Homework 3
For any exercise where you’re writing code, insert a code chunk and make sure to label the chunk. Use a short and informative label. For any exercise where you’re creating a plot, make sure to label all axes, legends, etc. and give it an informative title. For any exercise where you’re including a description and/or interpretation, use full sentences. Make a commit at least after finishing each exercise, or better yet, more frequently. Push your work regularly to GitHub, and make sure all checks pass.
Question 1
Thank you.
Make a plot that says “Thank you” on it. Get creative! You can make it however you like, e.g., annotation, geoms, fake data, etc. There will be points assigned to creativity for this exercise. So just annotating the plot with the letters would earn fewer points than a more creative approach. Also, use as little as defaults as possible, in terms of color scales, themes, etc.
Question 2
A second chance.
Take one of the visualizations from your first project, ideally one you received more feedback on / lost more points on and improve it. First, write one sentence reminding us of your project and a a few sentences on why you chose this plot and how you plan to improve it. Some of these improvements might be “fixes” for things that were pointed out as missing or incorrect. Some of them might be things you hoped to do before the project deadline, but didn’t get a chance to. And some might be things you wanted to do in your project but your teammates didn’t agree so you gave up on at the time. Some notes for completing this assignment:
- You will need to add your data from your project to the `data/` folder in this assignment. You do not need to also add the data dictionary.
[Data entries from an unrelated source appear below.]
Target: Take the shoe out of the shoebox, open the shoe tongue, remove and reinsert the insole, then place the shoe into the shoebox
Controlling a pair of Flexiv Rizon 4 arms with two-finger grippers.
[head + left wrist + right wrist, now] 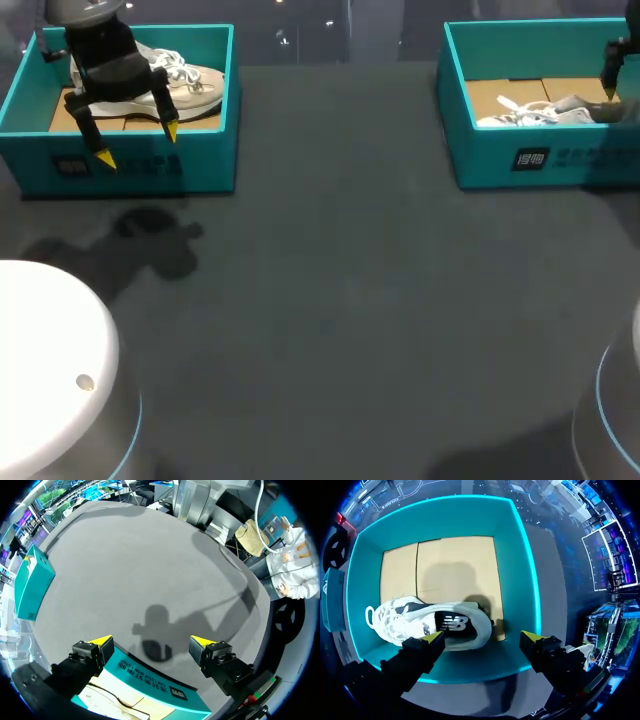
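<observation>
A dark grey table (pixel 350 300) is seen, with two teal boxes set well apart at its far side. In the left box (pixel 200 165) a pale shoe (pixel 195 85) with white laces is laid on the cardboard floor. In the right box (pixel 480 165) a white shoe (pixel 405 625) is laid on the cardboard, close to the wall nearest the right gripper (pixel 482 637). That gripper is held over the right box, fingers spread and nothing gripped. One tip is seen over the white shoe, but contact cannot be judged. The left gripper (pixel 138 145) is held above the left box's front wall, fingers likewise spread wide, nothing between them.
</observation>
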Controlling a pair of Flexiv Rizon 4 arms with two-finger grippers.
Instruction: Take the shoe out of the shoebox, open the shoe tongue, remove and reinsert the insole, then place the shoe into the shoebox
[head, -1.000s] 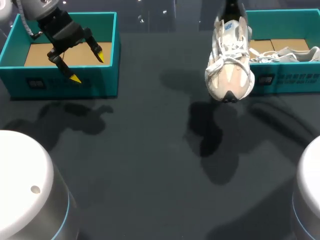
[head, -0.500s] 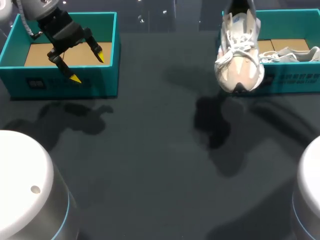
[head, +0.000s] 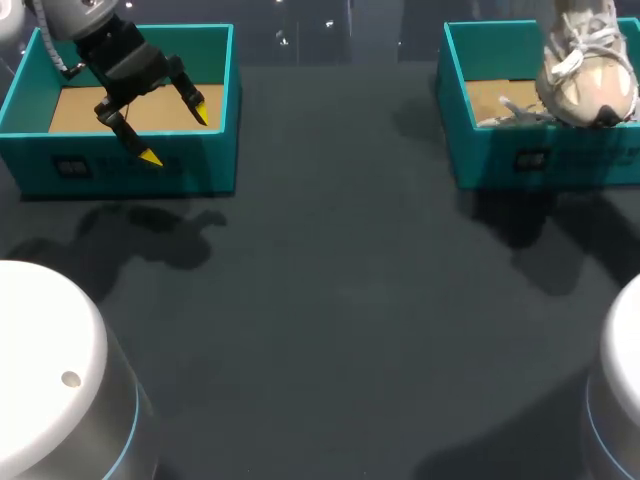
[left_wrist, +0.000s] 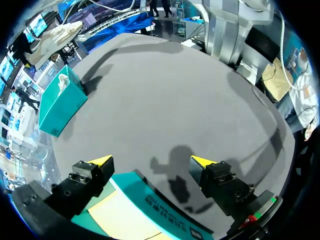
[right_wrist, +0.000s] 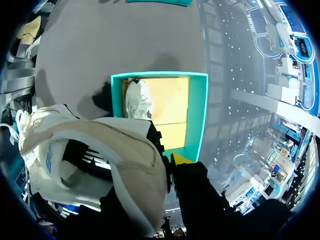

- You will need to copy over any code needed for cleaning / preparing your data for this plot. You can reuse code from your project but note that we will re-evaluate your code as part of the grading for this exercise. This means we might catch something wrong with it that we didn't catch before, so if you spot any errors make sure to fix them.
- Don't worry about being critical of your own work. Even if you lost no points on the plot, if you think it can be improved, articulate how / why. We will not go back and penalize for any mistakes you might point out that we didn't catch at the time of grading your project. There's no risk to being critical!
Question 3
Median housing prices in the US.
The inspiration and the data for this exercise comes from https://fred.stlouisfed.org/series/MSPUS. The two datasets you’ll use are median_housing and recessions, both of which are in the data folder of your repository.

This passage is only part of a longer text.